The tax, which passed unanimously, is nearly half the size that four city council members originally proposed in April. Under the plan, Seattle would collect $275 per employee from businesses grossing more than $20 million in annual revenue, or about three percent of the businesses in the city.
The tax is projected to bring the city about $45 million of new annual revenue in its first year, according to a spending plan prepared by council staff. Under the legislation, council members would have the option of renewing the tax after five years.
Now the bill heads to Mayor Jenny Durkan’s desk. In a statement, she says she plans to sign the legislation. "This legislation will help us address our homelessness crisis without jeopardizing critical jobs," Durkan said.
The tax proposal represents a compromise between city council members who aimed much higher—$500 per employee to raise $75 million—and their colleagues who believed the initially proposed rate would be too costly for businesses. Mayor Durkan fell in the latter camp. Late last week, she put her support behind a $250 per employee tax.The Seattle Times reports, "Seattle City Council votes 9-0 for scaled-down head tax on large employers," that Amazon, though unhappy with the reduced tax, will resume construction planning on the large downtown location, Block 18, that was paused:
The city declared a homelessness state of emergency in late 2015. A point-in-time count last year tallied more than 11,600 homeless people in King County and one in 16 Seattle Public Schools students is homeless.
“We have community members who are dying,” Councilmember Teresa Mosqueda said before the 9-0 vote. “They are dying on our streets today because there is not enough shelter” and affordable housing.
In a statement after the vote and weeks of fierce debate, demonstrations and denunciations, she said the tax “will have a meaningful impact on addressing our homelessness crisis by building housing and providing health services.”
Having paused construction planning on an office tower over the larger proposal, Amazon now will move ahead with it, a spokesman said after the vote. But the company’s plans to occupy a skyscraper under construction are still up the air, he said.
“We are disappointed by today’s City Council decision to introduce a tax on jobs,” spokesman Drew Herdener said in a statement.
“While we have resumed construction planning for Block 18, we remain very apprehensive about the future created by the council’s hostile approach and rhetoric toward larger businesses, which forces us to question our growth here.”I attended a rally and march Saturday for the full $500 per employee head tax. Despite the homeless crisis in the city, despite the national attention and Amazon's high-stakes extortion, despite the golden opportunity to build some affordable housing, which the Chamber of Commerce's own study says is desperately needed, the people who showed up were mostly socialists -- Freedom Socialists, Socialist Alternative, Democratic Socialists of America, Workers World Party, and probably some other socialist splinters that I'm leaving out.
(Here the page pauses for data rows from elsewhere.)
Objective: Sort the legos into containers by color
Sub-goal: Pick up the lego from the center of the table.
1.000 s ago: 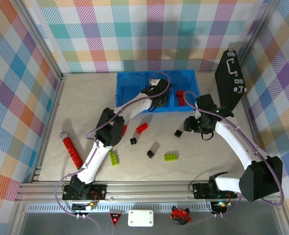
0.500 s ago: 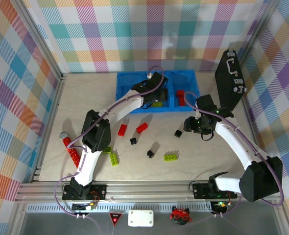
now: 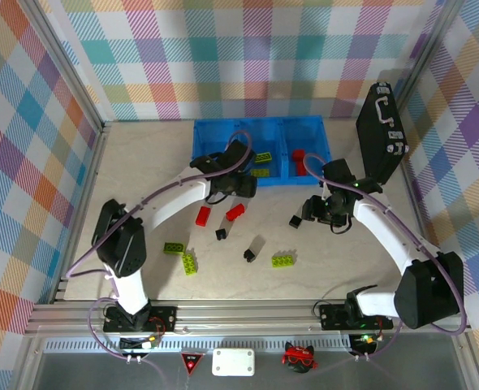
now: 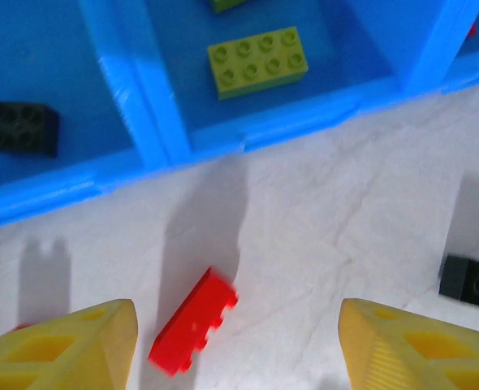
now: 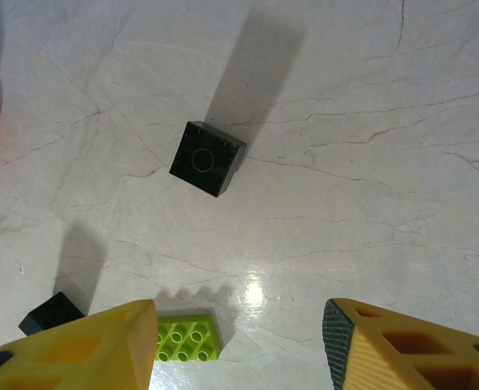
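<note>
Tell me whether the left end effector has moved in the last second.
Yes. The left end effector has pulled back from above the blue containers toward the near side, and now hangs over the table just before their front wall.

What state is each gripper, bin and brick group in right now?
Left gripper: open, empty, above a red brick.
Right gripper: open, empty.
Containers: open-top, each holding bricks.
Loose legos: several lying unsorted on the table.
Black case: standing on edge.

A pale marbled table (image 3: 142,162) carries blue bins (image 3: 209,136) at upper centre; red bricks (image 3: 203,215), green bricks (image 3: 284,260) and black bricks (image 3: 295,221) lie scattered mid-frame.
</note>
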Tool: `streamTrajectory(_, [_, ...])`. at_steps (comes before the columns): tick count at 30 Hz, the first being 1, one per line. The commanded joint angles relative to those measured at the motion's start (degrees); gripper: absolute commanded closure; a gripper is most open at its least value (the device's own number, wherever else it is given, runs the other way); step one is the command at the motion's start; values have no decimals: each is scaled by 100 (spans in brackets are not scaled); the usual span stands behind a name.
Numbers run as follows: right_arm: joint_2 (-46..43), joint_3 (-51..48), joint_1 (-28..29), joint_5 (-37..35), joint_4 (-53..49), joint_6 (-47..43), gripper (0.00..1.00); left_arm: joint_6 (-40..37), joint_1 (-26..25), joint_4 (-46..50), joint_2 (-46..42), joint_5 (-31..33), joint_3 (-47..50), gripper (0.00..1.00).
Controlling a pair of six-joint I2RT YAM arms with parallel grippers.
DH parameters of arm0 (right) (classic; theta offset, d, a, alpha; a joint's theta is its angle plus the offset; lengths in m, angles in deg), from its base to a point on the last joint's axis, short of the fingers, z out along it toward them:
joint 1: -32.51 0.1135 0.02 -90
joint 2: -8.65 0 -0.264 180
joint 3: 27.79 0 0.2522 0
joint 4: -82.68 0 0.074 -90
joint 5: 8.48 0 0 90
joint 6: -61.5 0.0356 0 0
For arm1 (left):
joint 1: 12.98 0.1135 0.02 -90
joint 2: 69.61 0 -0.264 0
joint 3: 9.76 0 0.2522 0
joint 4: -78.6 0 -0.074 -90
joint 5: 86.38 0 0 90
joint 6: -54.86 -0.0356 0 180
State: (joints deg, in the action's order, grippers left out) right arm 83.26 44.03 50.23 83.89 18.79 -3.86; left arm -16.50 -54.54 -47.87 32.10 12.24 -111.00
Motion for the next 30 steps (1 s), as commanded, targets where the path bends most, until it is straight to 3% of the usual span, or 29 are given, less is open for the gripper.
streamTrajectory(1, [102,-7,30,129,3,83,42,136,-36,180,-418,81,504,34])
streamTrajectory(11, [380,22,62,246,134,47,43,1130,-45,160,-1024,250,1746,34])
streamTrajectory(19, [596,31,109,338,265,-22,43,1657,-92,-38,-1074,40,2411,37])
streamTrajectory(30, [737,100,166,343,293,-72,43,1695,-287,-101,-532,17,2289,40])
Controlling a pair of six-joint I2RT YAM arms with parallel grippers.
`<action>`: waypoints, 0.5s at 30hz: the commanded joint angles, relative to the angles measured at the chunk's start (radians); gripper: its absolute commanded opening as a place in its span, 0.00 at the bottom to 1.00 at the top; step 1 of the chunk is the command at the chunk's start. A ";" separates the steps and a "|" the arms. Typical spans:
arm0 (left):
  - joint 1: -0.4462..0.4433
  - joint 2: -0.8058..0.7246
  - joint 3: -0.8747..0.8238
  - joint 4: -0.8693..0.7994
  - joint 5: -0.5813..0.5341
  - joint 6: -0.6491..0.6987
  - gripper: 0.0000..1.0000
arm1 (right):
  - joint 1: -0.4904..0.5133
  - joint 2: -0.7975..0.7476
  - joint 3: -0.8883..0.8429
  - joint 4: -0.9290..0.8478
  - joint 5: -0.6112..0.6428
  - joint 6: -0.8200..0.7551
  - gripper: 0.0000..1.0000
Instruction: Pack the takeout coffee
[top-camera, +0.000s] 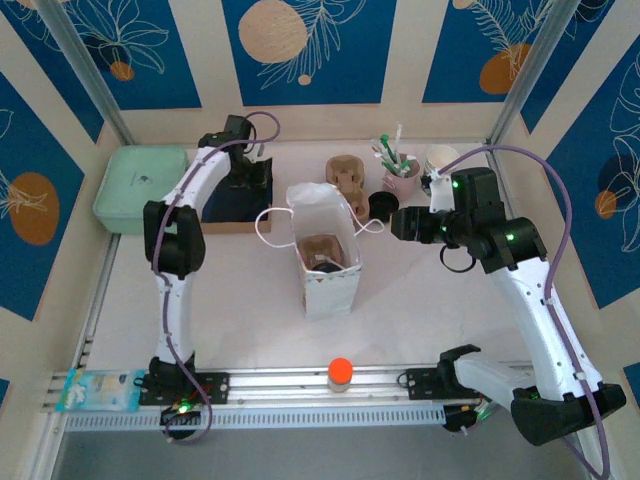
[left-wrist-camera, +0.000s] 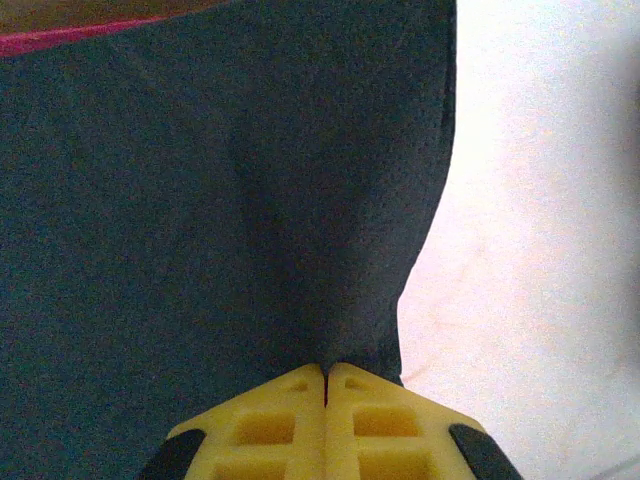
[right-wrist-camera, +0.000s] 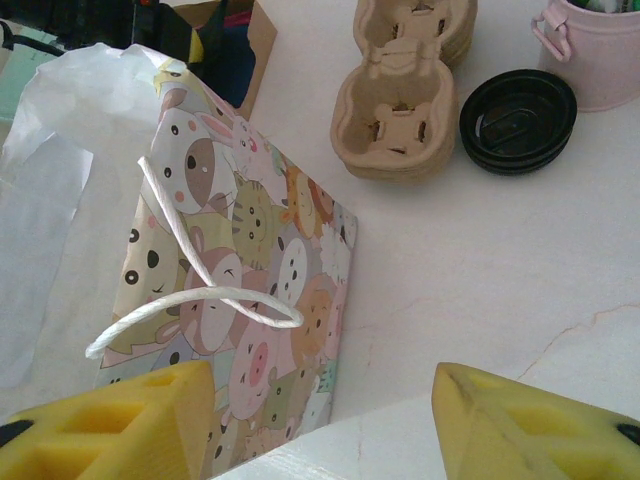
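Right tool (right-wrist-camera: 322, 375) stands open, empty, over the animal-print bag (right-wrist-camera: 250, 290); left tool (left-wrist-camera: 326, 370) shut at dark cloth (left-wrist-camera: 200, 200)

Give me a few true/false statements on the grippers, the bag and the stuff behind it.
1. The right gripper has its fingers apart with nothing between them. True.
2. The gift bag lies flat on its side. False: it stands upright with its mouth open.
3. The stack of black lids sits on the table beside the pulp carriers. True.
4. The left gripper is open above the bag. False: its fingers are shut, and it is at the dark blue cloth, away from the bag.
5. The pink mug is empty. False: sticks and packets stand in it.
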 joint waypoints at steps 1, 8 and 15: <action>0.015 -0.065 -0.036 0.039 0.147 -0.018 0.00 | -0.006 -0.014 -0.004 0.004 -0.031 0.011 0.60; 0.079 -0.089 -0.126 0.158 0.327 -0.106 0.00 | -0.006 -0.031 -0.007 -0.006 -0.023 0.007 0.60; 0.144 -0.092 -0.214 0.236 0.391 -0.160 0.00 | -0.005 -0.039 -0.016 -0.003 -0.026 0.009 0.60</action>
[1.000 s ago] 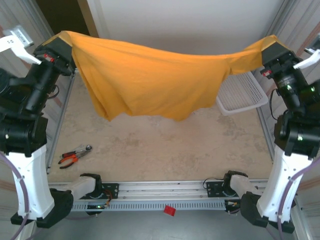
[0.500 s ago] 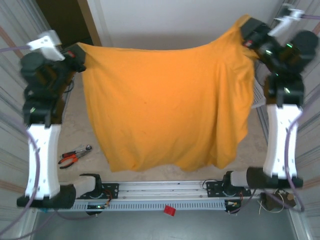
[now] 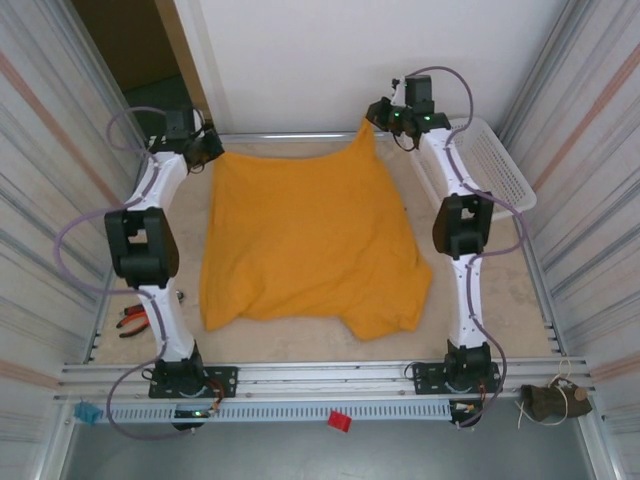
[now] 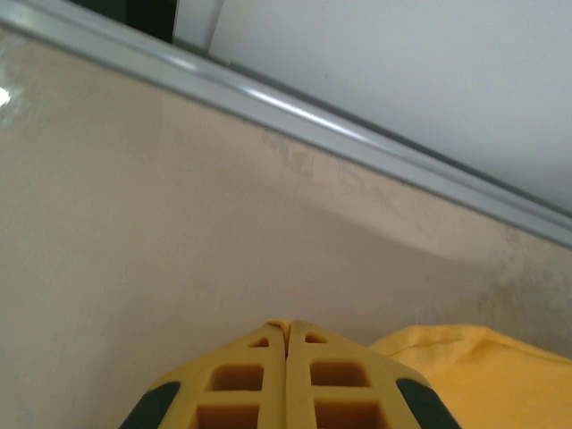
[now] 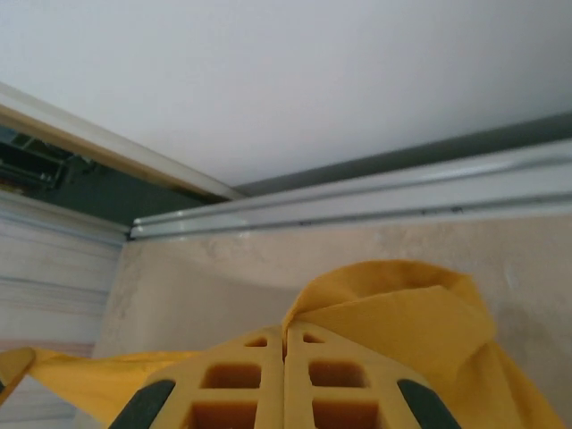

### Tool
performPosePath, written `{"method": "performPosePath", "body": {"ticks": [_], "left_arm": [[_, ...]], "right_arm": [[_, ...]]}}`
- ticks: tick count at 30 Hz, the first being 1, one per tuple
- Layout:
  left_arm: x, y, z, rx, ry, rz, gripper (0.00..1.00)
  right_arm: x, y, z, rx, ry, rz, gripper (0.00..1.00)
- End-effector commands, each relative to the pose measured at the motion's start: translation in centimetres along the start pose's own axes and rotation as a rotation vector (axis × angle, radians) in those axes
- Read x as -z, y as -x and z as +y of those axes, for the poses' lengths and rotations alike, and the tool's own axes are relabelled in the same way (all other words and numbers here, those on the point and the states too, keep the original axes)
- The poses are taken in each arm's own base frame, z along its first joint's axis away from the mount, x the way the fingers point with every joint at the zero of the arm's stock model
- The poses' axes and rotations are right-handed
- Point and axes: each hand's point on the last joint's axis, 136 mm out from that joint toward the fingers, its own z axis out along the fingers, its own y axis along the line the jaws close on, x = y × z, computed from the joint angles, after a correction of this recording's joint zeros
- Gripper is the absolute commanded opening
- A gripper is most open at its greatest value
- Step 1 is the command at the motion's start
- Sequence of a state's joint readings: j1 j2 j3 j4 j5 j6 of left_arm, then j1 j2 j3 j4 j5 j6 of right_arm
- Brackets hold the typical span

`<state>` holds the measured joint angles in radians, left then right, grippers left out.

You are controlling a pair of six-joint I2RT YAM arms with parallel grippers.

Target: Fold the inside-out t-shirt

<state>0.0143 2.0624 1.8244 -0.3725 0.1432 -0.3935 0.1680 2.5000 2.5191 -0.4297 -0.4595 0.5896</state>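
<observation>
The inside-out t-shirt [image 3: 310,240], plain mustard orange, lies spread on the table with its near hem rumpled. Both arms reach to the far side. My left gripper [image 3: 208,152] sits at the shirt's far left corner and my right gripper [image 3: 372,118] at its far right corner, which is pulled up into a peak. In the left wrist view the yellow fingers [image 4: 288,325] are pressed together, with cloth [image 4: 487,371] trailing off to the lower right. In the right wrist view the gripper [image 5: 284,334] is shut, and a fold of the shirt [image 5: 402,313] rises from its tips.
A white basket [image 3: 495,165] stands at the far right of the table. Red-handled pliers [image 3: 130,318] lie near the left edge by the left arm. A metal rail [image 4: 357,138] runs along the far edge, close in front of both grippers.
Both arms swung down from holding the shirt high and hanging between them. They now stretch to the far edge, and the shirt lies flat on the table.
</observation>
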Motion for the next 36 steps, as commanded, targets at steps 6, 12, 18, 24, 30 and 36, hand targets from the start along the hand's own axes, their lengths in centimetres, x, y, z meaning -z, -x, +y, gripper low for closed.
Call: {"method": "performPosePath", "body": {"ticks": [6,12,18,24,30,36], "left_arm": [[0.4,6.9,-0.8,0.011,-0.044,-0.118,0.67],[6.5,4.7,-0.7,0.05,-0.019,-0.107,0.71],[11.9,-5.5,2.8,0.209,0.063,0.0,0.71],[12.1,-15.5,7.0,0.272,0.167,0.161,0.7],[10.8,-19.3,9.9,0.262,0.272,0.248,0.7],[8.3,-19.3,11.5,0.202,0.341,0.301,0.7]], "right_arm": [[3.9,2.8,4.9,0.075,0.061,-0.065,0.81],[12.3,-0.2,8.7,0.095,0.056,-0.076,0.8],[18.5,-11.9,5.3,-0.018,-0.059,0.048,0.79],[21.2,-24.3,2.5,-0.047,-0.193,0.225,0.76],[21.7,-34.0,0.3,-0.024,-0.294,0.386,0.74],[20.1,-37.2,-0.7,-0.016,-0.324,0.449,0.74]]}}
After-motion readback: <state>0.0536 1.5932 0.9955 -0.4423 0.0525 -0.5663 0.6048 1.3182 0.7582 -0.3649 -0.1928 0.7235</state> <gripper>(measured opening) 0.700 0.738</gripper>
Nowhere did I see any Democrats, whether politicians or precinct-level people. Nor did I see any organized labor presence other than rank'n'file AFSCME members who were socialists.
It was a good group. Probably 100 strong. We made a lot of noise as we marched through downtown to Amazon's new headquarters. It's just that there were no liberals among us.
So here you have a slam dunk: Tax Amazon, a global behemoth, to build some units of affordable housing and put some more resources into dealing with the homeless state of emergency. But the liberals are missing.
My immediate takeaway is that liberals have lost all connection to decency. The Democratic Party, including its rank'n'file, is neoliberal. False consciousness is its only consciousness. Don't expect any protest when the war with Iran starts.
The Science of Coercion.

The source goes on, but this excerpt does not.